'India is an obvious partner for UNSW'
Sydney : As India seeks to reap its demographic dividend and foster innovation and skills for its aspirational young, Australia's global UNSW university is keen to step up its engagement by forging a strategic partnership and become the country's pre-eminent destination for Indian students and research partners.
The University of New South Wales (UNSW) in Sydney, ranked 45th in 2018 QS World University rankings, is looking at opportunities to build landmark research and education partnerships in India amid efforts by the Indian government to improve both quality and access of higher education.
UNSW has an investment portfolio of AUS$1 billion to attract up to 1,000 academics from across the world over the next decade to ensure it is positioned as "a globally leading institution of higher learning".
Its 2025 strategy seeks to reinforce pillars of "strong teaching and robust research" with a plan to rope in the best 5-10 per cent researchers from around the world, including from emerging economies like India.
Laurie Pearcey, Pro-Vice-Chancellor (International) at UNSW, told IANS that the 2025 strategy is based on the pillars of academic excellence, social engagement and global impact.
"As part of our strategy across all three pillars, India is such an important and an obvious partner for the university to focus on," he said.
UNSW opened its India Centre in New Delhi in July this year as part of its efforts to build a strong presence in the country and strengthen India-Australia relations.
"To build engagement with India in the long-term, it is essential that we become part of the academic and research ecosystems and be an active partner in building India's intellectual and social capital," Pearcey told this visiting IANS correspondent.
He said when the university launched its India strategy three years ago, it had around 300 Indian students. "Today, we have close to 1,200, and we see that growth set to intensify. We intend to have 4,500 Indian students by 2025," he said, adding that there will also be an increase in tie-ups and partnerships.
As part of its increased India focus, the university has started the Future of Change India Scholarships.
Pearcey said education has been identified by the Australian government as a flagship sector to guide the next wave of the bilateral relationship with India.
"So the timing of government's economic strategy really coincides beautifully with everything we are doing at UNSW," Pearcey explained.
He said the possibilities in India are really unlimited as it has the world's most rapidly growing economy in terms of GDP and also offers phenomenal social challenges at the same time.
"India is a place that really offers everything. We see a country which is able to offer something that's really quite extraordinary," Pearcey said.
Amit Dasgupta, UNSW's India Country Director, said that the university pays a lot of attention to the twin pillars of teaching-pedagogy and research and there is no compromise between the two unlike in many institutions.
"At UNSW there is a focus on how do we transform lives, how do we create a just society? A just society impacts many things -- from health, inclusion and economic areas -- that guide UNSW's collaboration with India in a variety of development areas," Dasgupta told IANS.

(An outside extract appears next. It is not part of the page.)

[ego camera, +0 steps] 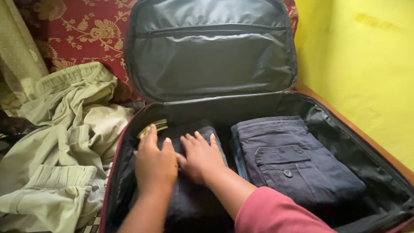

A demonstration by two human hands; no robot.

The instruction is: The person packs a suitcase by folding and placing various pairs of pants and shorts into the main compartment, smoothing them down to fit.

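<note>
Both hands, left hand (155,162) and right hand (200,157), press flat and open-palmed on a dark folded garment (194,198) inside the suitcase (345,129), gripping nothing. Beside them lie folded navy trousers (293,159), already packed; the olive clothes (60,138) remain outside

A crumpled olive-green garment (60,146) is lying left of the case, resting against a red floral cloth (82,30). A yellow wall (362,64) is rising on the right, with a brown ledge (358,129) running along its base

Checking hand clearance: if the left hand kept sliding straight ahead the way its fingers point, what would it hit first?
Probably the olive-striped folded item just past the left hand's fingertips, tucked at the suitcase's back wall. The hand lies flat on the dark folded garment; depth is unclear.
</note>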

The areas of collaboration include public health, sustainable building policies, solar energy and e-waste management.
Dasgupta said about half of the 3,000-plus faculty at UNSW is from outside Australia and that makes it a truly global university.
"Additionally, students from 130 countries provide a multicultural experience that is hard to match. Exposure of this kind is not offered even in the best of Indian colleges and universities," he pointed out.

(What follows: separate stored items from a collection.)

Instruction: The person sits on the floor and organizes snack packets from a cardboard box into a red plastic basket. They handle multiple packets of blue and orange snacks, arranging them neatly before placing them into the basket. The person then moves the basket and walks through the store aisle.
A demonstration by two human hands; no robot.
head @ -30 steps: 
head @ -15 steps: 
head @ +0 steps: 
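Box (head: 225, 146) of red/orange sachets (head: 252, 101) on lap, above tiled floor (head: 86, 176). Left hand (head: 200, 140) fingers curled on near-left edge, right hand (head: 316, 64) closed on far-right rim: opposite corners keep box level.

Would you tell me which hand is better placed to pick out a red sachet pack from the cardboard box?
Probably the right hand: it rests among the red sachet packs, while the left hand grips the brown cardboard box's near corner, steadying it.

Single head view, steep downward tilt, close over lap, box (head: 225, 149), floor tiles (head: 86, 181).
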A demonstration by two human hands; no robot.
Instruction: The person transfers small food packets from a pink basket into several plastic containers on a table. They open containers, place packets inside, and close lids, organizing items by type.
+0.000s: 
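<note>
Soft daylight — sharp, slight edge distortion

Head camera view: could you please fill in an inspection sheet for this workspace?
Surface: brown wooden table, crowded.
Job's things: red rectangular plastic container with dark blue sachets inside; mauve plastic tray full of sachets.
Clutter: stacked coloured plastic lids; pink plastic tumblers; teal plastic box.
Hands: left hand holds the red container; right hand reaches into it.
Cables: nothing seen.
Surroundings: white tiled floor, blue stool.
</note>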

Pearcey buttressed this, saying UNSW is "Australia's global university since 1952" when it welcomed the first cohort of international students. Today, It has over 21,000 international students.
Dasgupta, who is a former diplomat, said even with high demand for quality education in India, there are not enough seats. "Whether it is the IITs or other institutions, the student intake has an upper limit and they are not able to guarantee quality education should they suddenly enhance the capacity."

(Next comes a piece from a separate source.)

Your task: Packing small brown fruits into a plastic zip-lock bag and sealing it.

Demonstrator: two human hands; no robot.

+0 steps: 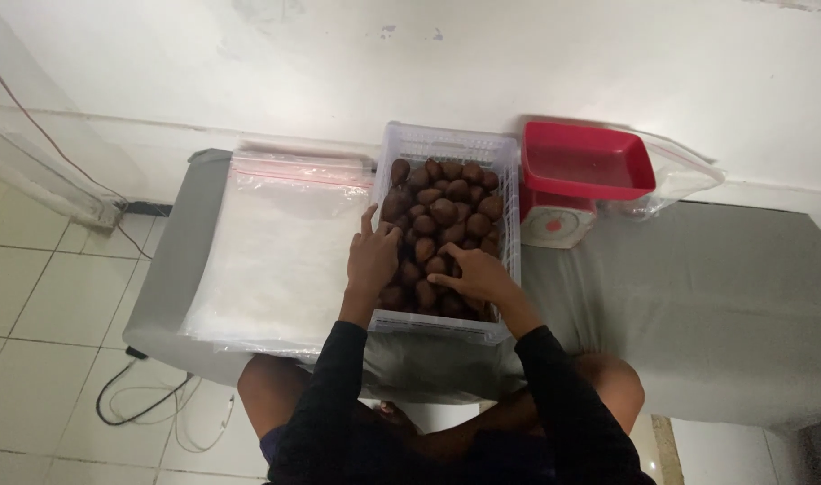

Citing estimates, he said India needs new universities, polytechnics and a huge faculty to achieve a gross enrollment ratio of 30 per cent by 2020.
"So, two scenarios are likely to emerge. One, there will be a push factor where in students will go abroad to study. Second, we could see the creation of dodgy institutions with sub-standard education. An aspirational middle class with the capacity to pay will look at opportunities to go abroad to study.
He said that the US and UK, which were preferred destinations for Indian students seeking overseas education, were slowly losing their appeal because of uncertainty and confusion.
"That's where Australia comes in," he said, adding that students look at factors such as quality of life and education, rankings and employability factor before making a choice of university.
Dasgupta said Indian students have primarily been enrolling for post-graduate programmes at UNSW but enrollments in undergraduate programmes was rising rapidly because of India's demand-supply gap.
He said Australia has an edge looking at the exchange rate of the Indian rupee with respect to the US dollar.